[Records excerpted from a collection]
_____

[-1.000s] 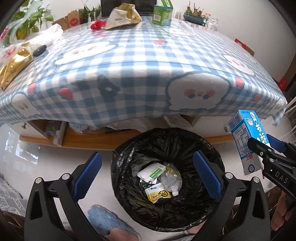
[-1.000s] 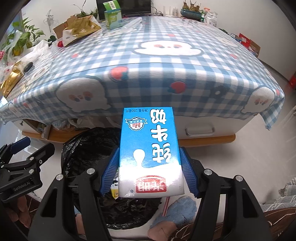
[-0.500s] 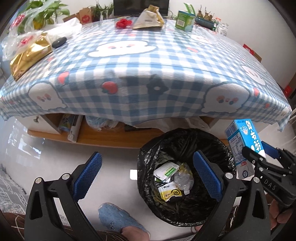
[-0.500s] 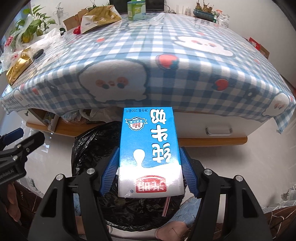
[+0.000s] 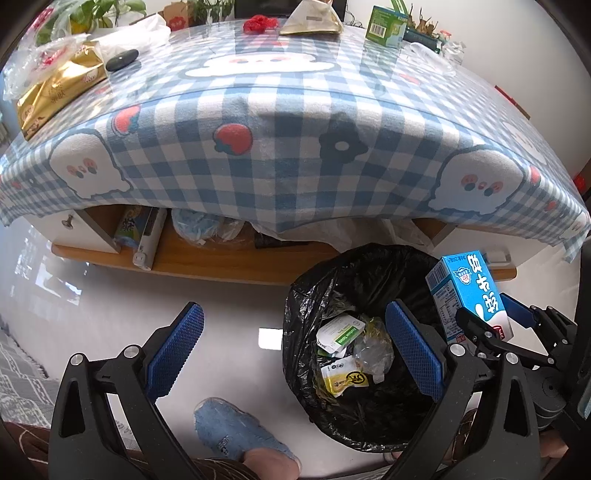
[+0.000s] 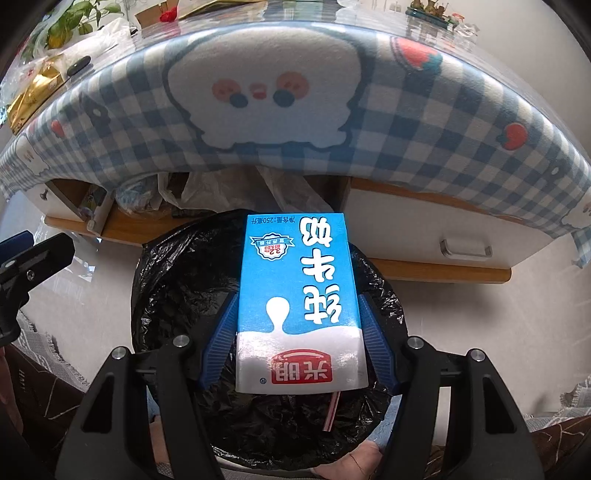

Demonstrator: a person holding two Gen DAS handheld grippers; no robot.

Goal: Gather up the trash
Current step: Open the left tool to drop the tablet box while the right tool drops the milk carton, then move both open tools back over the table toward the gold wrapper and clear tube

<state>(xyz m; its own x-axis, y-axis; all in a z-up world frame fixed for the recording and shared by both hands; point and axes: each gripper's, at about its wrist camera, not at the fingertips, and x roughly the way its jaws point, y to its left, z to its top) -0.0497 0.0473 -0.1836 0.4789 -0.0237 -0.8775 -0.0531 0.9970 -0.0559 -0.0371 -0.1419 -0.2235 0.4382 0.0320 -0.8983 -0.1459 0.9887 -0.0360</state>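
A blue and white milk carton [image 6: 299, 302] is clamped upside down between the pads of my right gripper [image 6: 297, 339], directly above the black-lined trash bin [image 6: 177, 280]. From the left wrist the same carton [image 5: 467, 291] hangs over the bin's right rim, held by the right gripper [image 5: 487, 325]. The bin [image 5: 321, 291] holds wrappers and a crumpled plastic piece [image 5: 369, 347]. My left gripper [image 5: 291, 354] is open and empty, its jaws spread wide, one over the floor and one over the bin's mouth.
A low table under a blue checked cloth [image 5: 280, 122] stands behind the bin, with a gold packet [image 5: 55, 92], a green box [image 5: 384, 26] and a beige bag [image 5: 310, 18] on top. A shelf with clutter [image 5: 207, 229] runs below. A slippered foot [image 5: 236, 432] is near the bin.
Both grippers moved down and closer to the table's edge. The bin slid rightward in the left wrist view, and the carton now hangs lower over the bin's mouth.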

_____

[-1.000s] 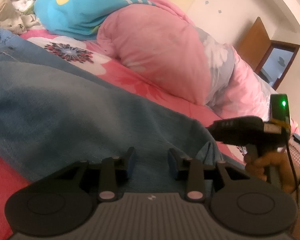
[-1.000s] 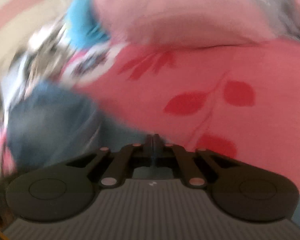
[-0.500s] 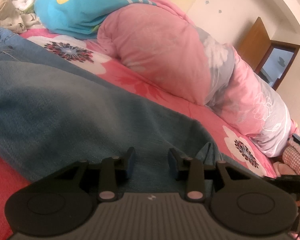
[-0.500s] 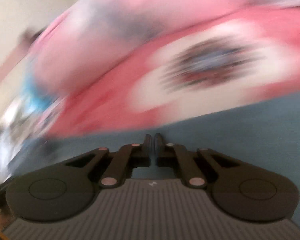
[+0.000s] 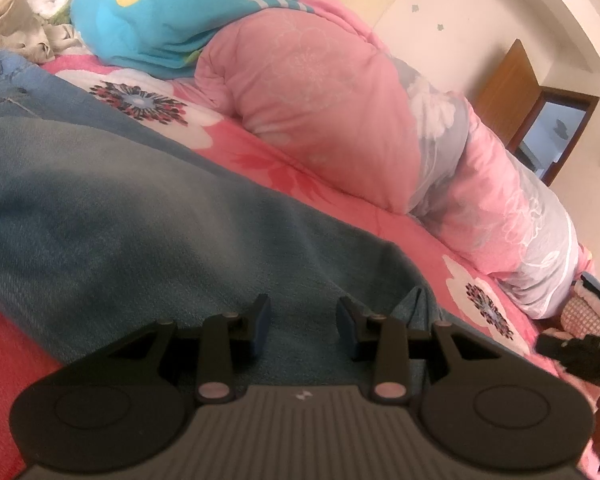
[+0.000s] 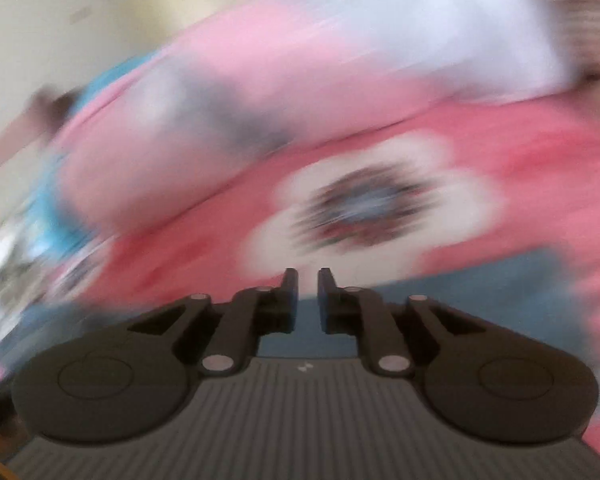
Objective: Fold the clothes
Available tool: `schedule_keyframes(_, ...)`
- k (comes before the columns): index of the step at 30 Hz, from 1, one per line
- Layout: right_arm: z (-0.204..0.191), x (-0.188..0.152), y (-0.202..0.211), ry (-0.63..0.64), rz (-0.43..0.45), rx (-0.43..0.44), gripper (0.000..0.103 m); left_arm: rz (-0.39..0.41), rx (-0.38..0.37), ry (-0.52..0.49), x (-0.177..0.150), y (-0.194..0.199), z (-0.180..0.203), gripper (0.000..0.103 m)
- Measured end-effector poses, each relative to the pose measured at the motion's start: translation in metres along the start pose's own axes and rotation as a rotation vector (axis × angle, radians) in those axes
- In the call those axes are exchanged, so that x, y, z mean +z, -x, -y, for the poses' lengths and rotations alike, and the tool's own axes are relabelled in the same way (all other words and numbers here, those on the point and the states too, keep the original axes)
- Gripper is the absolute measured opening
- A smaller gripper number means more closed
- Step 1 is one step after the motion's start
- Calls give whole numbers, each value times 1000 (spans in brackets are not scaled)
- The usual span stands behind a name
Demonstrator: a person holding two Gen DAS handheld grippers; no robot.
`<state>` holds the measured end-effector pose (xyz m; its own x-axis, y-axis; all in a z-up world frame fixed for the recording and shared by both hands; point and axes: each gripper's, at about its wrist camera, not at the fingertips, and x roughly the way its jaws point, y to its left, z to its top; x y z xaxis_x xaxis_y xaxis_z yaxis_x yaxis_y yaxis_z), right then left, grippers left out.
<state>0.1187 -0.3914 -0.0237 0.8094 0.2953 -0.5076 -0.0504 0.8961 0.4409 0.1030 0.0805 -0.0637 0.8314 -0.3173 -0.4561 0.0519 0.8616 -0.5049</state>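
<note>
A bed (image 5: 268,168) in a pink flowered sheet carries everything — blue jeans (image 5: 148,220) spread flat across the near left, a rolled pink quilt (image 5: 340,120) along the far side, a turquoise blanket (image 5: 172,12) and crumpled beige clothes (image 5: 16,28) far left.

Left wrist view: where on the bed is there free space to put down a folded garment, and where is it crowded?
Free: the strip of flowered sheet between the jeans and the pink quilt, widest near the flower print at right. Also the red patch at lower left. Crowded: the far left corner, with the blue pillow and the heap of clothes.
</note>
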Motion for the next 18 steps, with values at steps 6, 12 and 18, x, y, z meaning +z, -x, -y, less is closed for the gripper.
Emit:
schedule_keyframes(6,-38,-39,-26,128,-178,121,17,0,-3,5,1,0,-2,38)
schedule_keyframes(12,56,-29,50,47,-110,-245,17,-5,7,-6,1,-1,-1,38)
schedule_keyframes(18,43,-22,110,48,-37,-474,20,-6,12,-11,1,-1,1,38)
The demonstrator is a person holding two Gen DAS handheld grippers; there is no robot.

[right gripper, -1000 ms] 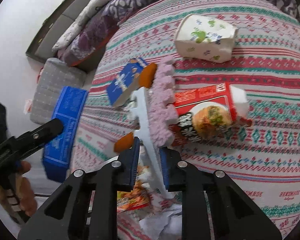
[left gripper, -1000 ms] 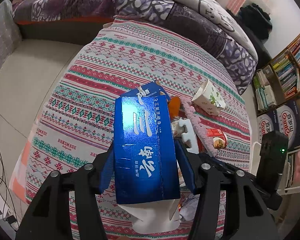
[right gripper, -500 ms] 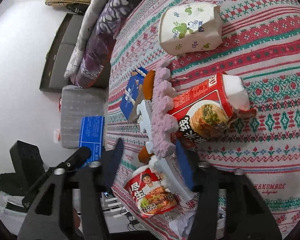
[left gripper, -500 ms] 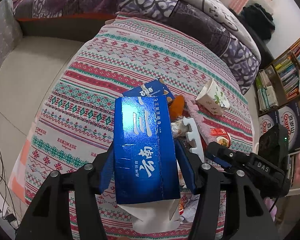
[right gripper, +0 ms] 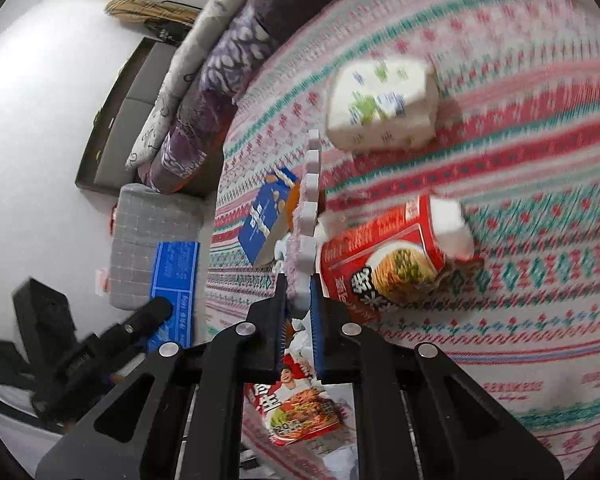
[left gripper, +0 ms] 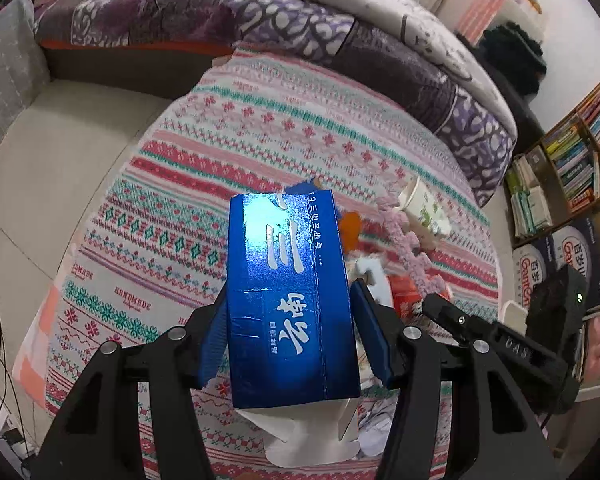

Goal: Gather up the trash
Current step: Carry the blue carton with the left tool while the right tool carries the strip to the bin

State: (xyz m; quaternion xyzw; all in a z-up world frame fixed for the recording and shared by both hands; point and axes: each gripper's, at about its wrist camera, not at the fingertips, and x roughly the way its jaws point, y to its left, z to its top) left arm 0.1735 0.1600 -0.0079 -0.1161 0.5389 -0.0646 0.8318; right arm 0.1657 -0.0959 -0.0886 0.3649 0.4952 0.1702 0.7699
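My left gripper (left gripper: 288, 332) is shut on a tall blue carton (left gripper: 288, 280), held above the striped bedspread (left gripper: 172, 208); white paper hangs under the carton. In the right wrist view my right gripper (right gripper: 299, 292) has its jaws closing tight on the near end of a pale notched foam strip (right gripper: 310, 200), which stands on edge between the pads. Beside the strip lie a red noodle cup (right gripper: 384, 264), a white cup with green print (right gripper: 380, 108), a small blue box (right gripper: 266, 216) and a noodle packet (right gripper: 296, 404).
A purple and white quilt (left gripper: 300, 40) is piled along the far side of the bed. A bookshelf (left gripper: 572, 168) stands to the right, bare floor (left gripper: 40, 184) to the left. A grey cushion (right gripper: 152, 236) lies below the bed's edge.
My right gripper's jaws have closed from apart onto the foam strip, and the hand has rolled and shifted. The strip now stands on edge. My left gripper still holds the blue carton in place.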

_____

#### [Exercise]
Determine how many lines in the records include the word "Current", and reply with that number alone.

#### [Task answer]
2